First you want a clean set of pairings. Andy meeting Bob is pretty similar to Bob meeting Andy, and meeting yourself is pretty lonely, so we take the unique sorted pairs possible, and drop the equal ones:
pairings = Select[Union[Sort /@ Tuples[{Range[16], Range[16]}]], #[[1]] != #[[2]] &];
Partitioning is a very nice way to skip lots of these problems, but makes keeping track of pairs more complicated. Instead I remove repeated people every time I pick a pair.
pairs = RandomSample[pairings, 1];
Table[
notUsed = Select[pairings, Nor @@ (MemberQ[Flatten[pairs], #] & /@ #) &];
pairs = Append[pairs, RandomSample[notUsed, 1][[1]]];
, {n, 7}];
pairs
Now we have a week, we can scrub these pairings from our sample and go again.
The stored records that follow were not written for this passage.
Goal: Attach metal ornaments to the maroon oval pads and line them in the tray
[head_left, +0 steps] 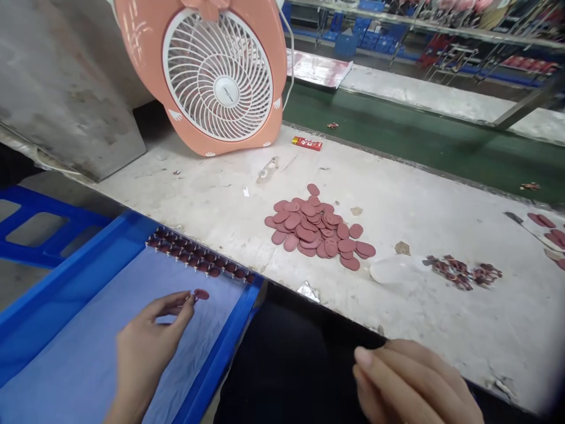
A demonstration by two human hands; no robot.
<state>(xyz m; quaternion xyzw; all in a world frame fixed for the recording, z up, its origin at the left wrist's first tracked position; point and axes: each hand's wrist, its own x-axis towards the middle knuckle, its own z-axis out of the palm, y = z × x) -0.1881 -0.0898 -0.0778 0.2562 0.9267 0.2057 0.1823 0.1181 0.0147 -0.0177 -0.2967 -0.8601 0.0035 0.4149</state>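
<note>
My left hand (pixel 152 338) pinches a small reddish-brown oval piece (pixel 202 294) by a light-coloured end. It is over a blue tray (pixel 253 294) lined with a pale blue sheet (pixel 110 330). Rows of similar dark pieces (pixel 194 256) line the tray's far edge. At the lower right, my right hand (pixel 410 383) is closed at the table's front edge, thumb and fingers together; anything between them is hidden. Beyond the hands, a heap of flat reddish-brown oval discs (pixel 309 227) lies on the worktable (pixel 212 194). Small brown figure-like parts (pixel 461 272) form a cluster farther right.
A peach-coloured fan (pixel 225 88) stands at the table's back left beside a grey metal box (pixel 66 88). A red packet (pixel 307 143) lies near it. Behind the table runs a green conveyor belt (pixel 397 135). More oval discs (pixel 542 220) lie at the right edge.
</note>
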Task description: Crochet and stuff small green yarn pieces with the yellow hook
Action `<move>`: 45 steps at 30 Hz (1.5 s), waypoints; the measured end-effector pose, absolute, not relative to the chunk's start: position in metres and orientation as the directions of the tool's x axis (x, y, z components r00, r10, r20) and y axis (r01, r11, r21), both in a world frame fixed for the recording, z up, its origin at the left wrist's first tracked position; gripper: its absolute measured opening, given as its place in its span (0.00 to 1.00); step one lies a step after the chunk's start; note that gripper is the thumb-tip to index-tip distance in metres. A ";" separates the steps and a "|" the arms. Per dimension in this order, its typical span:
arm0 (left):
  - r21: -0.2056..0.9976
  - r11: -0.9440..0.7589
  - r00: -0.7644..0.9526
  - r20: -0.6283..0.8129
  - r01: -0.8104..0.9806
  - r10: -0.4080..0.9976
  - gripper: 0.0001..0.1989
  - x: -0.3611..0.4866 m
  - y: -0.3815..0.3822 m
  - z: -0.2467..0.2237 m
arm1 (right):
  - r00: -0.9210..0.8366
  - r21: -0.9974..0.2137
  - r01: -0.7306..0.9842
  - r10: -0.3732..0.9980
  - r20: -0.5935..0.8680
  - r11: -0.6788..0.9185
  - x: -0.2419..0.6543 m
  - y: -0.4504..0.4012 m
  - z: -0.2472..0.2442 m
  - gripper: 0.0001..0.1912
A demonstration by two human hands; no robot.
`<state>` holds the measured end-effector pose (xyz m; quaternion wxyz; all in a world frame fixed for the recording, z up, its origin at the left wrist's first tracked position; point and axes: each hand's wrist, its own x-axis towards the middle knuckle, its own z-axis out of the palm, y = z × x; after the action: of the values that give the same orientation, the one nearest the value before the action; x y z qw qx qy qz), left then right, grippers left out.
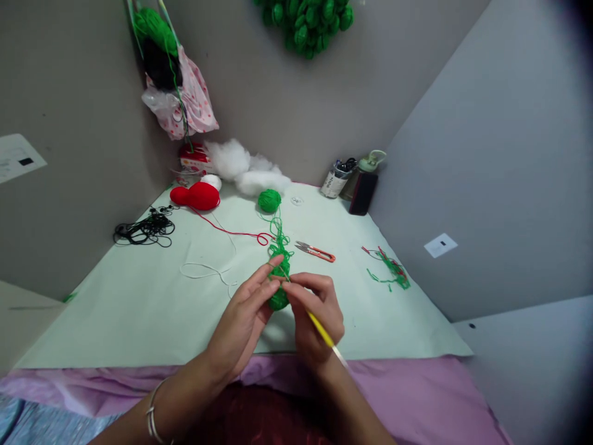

pairings = Complement[pairings, pairs];
All together:
pairings = Select[Union[Sort /@ Tuples[{Range[16], Range[16]}]], #[[1]] != #[[2]] &];
Table[
pairs = RandomSample[pairings, 1];
Table[
notUsed = Select[pairings, Nor @@ (MemberQ[Flatten[pairs], #] & /@ #) &];
pairs = Append[pairs, RandomSample[notUsed, 1][[1]]];
, {n, 7}];
pairings = Complement[pairings, pairs];
pairs
, {m, 7}]
Note that we can choose badly pretty easily. I ran this a few times to get a full list, as several random selections made further selection by our rules impossible!